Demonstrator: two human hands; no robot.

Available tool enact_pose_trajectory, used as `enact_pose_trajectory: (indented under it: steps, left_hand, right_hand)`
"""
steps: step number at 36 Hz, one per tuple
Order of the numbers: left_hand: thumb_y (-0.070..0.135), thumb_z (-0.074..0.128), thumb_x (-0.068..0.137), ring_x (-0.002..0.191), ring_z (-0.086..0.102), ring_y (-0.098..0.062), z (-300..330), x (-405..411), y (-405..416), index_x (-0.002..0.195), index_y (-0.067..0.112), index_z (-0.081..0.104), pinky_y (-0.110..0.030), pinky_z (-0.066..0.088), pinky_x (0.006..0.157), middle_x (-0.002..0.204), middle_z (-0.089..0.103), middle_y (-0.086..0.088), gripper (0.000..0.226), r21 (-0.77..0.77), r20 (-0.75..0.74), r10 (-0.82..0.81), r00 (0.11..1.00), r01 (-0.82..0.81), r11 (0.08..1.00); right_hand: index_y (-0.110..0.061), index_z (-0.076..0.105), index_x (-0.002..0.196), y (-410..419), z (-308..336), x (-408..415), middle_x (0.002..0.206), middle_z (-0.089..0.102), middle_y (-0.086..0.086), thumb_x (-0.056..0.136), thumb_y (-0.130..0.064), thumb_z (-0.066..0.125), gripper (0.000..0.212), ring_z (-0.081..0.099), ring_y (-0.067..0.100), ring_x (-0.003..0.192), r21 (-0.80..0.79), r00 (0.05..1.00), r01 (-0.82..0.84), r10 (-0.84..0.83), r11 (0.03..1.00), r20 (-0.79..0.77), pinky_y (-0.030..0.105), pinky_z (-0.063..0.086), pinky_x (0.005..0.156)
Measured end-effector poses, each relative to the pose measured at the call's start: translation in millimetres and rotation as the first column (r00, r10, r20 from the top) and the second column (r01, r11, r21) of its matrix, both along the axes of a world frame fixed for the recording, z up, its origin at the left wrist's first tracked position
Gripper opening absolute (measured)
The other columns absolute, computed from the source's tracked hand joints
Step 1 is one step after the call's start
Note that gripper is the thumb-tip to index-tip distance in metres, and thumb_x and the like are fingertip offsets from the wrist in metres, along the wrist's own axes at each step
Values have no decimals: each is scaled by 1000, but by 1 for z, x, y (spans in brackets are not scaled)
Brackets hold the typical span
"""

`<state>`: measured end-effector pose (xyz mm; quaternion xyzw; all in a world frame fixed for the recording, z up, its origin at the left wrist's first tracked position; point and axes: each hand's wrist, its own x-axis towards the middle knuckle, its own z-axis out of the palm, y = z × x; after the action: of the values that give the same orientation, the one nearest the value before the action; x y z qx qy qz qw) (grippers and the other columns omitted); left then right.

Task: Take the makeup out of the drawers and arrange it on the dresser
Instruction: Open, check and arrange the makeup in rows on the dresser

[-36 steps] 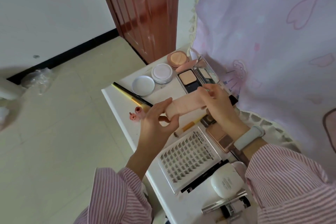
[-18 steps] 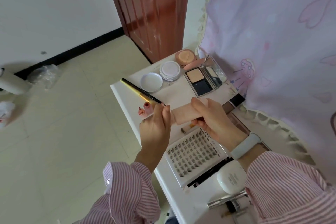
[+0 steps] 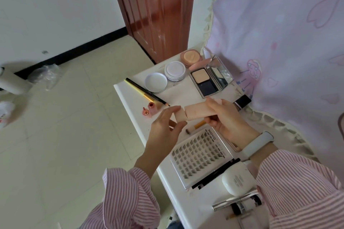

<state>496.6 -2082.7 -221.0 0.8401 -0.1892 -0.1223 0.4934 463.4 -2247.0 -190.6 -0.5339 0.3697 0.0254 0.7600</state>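
Since half a second ago your left hand (image 3: 163,126) has slid back along the pink tube (image 3: 197,111) to its cap (image 3: 180,115), fingers now looser around it. One tube, two hands: your right hand (image 3: 223,117) wraps the tube's body, holding it level above the white dresser (image 3: 130,109). On the dresser you have two round white jars (image 3: 156,82), one open compact (image 3: 208,82), one lash tray (image 3: 201,156) and one black pencil (image 3: 147,92)
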Motion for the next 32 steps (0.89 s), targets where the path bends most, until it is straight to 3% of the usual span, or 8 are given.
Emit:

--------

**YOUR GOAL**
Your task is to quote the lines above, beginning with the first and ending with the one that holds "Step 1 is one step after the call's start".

**RESULT FOR THIS TASK**
Demonstrator: two human hands; no robot.

Available tool enact_pose_trajectory, used as `enact_pose_trajectory: (indented under it: steps, left_hand, right_hand)`
"""
steps: step number at 36 Hz, one per tuple
Order of the numbers: left_hand: thumb_y (-0.070..0.135), thumb_z (-0.074..0.128), thumb_x (-0.068..0.137), ring_x (-0.002..0.191), ring_z (-0.086..0.102), ring_y (-0.098..0.062), z (-300..330), x (-405..411), y (-405..416), index_x (-0.002..0.195), index_y (-0.067..0.112), index_z (-0.081..0.104), pinky_y (-0.110..0.030), pinky_z (-0.066..0.088), pinky_x (0.006..0.157), middle_x (-0.002..0.204), middle_z (-0.089..0.103), middle_y (-0.086..0.088), gripper (0.000..0.226), r21 (-0.77..0.77), r20 (-0.75..0.74), r10 (-0.82..0.81), r00 (0.11..1.00), r01 (-0.82..0.81), r11 (0.08..1.00); right_hand: index_y (-0.110..0.061), index_z (-0.076..0.105), index_x (-0.002..0.196), y (-410..419), z (-308..336), x (-408..415), middle_x (0.002..0.206), middle_z (-0.089..0.102), middle_y (-0.086..0.086), thumb_x (-0.056..0.136), thumb_y (-0.130..0.064), thumb_z (-0.066..0.125), gripper (0.000..0.212), ring_z (-0.081..0.099), ring_y (-0.067..0.100), ring_x (-0.003..0.192), r21 (-0.80..0.79), r00 (0.05..1.00), r01 (-0.82..0.84), r10 (-0.84..0.83), r11 (0.03..1.00), r20 (-0.79..0.77), pinky_y (-0.030..0.105), pinky_z (-0.063..0.086), pinky_x (0.005..0.156)
Measured end-effector poses, each relative to the pose measured at the call's start: translation in millimetres and rotation as the first column (r00, r10, r20 from the top) and the second column (r01, r11, r21) of its matrix, both along the axes of a world frame fixed for the recording, z up, its origin at the left wrist's first tracked position
Gripper opening absolute (measured)
The other columns absolute, computed from the source's tracked hand joints
Step 1 is one step after the call's start

This output contains the complete answer.